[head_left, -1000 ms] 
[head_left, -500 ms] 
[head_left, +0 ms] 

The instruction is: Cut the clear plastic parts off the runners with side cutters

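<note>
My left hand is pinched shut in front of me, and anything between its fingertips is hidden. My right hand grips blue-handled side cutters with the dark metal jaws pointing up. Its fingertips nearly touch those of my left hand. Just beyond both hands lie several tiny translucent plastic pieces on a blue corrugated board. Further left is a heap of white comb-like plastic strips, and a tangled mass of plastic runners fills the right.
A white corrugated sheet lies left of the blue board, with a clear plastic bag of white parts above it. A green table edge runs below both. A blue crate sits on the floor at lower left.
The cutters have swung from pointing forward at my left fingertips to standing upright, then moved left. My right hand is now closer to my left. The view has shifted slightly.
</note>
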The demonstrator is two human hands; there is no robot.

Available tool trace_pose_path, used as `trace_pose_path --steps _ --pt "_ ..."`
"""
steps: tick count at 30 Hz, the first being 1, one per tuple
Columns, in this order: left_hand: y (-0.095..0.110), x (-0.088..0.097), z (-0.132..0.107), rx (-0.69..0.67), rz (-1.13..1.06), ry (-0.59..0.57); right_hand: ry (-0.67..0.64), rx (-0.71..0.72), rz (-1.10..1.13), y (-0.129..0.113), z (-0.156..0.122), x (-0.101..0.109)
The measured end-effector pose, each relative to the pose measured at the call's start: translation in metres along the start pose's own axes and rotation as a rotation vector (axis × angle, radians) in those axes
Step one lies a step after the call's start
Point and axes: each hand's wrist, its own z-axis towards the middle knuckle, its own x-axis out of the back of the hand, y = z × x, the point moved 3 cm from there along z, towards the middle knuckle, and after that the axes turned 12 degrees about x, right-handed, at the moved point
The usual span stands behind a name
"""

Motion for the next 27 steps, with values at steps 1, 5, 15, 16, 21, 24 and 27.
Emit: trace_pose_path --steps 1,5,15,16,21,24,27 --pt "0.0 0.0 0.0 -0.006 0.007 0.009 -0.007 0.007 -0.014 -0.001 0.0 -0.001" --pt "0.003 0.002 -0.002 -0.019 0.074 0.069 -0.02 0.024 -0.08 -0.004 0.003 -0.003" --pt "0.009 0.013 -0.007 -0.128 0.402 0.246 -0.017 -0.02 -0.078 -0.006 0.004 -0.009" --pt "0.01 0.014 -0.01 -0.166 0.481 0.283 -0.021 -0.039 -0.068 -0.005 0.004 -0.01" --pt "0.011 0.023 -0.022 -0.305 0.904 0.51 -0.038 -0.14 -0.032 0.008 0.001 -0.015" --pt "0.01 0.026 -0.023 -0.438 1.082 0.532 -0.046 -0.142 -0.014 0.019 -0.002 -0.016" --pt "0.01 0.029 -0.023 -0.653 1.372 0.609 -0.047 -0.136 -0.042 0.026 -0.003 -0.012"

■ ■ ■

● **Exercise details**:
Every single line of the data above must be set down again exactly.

● **Reply**:
[head_left, -1000 ms] 
[head_left, -500 ms] 
[head_left, +0 ms] 

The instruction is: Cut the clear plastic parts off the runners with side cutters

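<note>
My left hand is pinched shut in front of me, and anything between its fingertips is hidden. My right hand grips blue-handled side cutters with the dark metal jaws pointing up. Its fingertips nearly touch those of my left hand. Just beyond both hands lie several tiny translucent plastic pieces on a blue corrugated board. Further left is a heap of white comb-like plastic strips, and a tangled mass of plastic runners fills the right.
A white corrugated sheet lies left of the blue board, with a clear plastic bag of white parts above it. A green table edge runs below both. A blue crate sits on the floor at lower left.
The cutters have swung from pointing forward at my left fingertips to standing upright, then moved left. My right hand is now closer to my left. The view has shifted slightly.
</note>
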The demonstrator is two human hands; there is no robot.

Available tool trace_pose_path, used as `trace_pose_path --steps _ --pt "_ ..."`
"""
steps: tick count at 30 Hz, the first being 1, one per tuple
Columns, in this order: left_hand: y (-0.095..0.110), x (-0.088..0.097), z (-0.132..0.107), rx (-0.69..0.67), rz (-1.13..1.06), ry (-0.59..0.57); right_hand: ry (-0.67..0.64), rx (-0.71..0.72), rz (-1.10..1.13), y (-0.129..0.113), z (-0.156..0.122), x (-0.101..0.109)
The measured end-effector pose, each relative to the pose measured at the call's start: translation in metres along the start pose's own axes and rotation as a rotation vector (axis × angle, radians) in those axes
Step one lies a step after the call's start
Point and axes: each hand's wrist, its own z-axis towards the middle knuckle, its own x-axis out of the back of the hand, y = z × x, the point moved 3 cm from there along z, towards the middle knuckle, and after that the axes turned 12 degrees about x, right-handed, at the moved point
The usual span stands behind a name
"""

Motion for the next 27 steps, with values at steps 1, 5, 15, 16, 21, 24 and 27.
Emit: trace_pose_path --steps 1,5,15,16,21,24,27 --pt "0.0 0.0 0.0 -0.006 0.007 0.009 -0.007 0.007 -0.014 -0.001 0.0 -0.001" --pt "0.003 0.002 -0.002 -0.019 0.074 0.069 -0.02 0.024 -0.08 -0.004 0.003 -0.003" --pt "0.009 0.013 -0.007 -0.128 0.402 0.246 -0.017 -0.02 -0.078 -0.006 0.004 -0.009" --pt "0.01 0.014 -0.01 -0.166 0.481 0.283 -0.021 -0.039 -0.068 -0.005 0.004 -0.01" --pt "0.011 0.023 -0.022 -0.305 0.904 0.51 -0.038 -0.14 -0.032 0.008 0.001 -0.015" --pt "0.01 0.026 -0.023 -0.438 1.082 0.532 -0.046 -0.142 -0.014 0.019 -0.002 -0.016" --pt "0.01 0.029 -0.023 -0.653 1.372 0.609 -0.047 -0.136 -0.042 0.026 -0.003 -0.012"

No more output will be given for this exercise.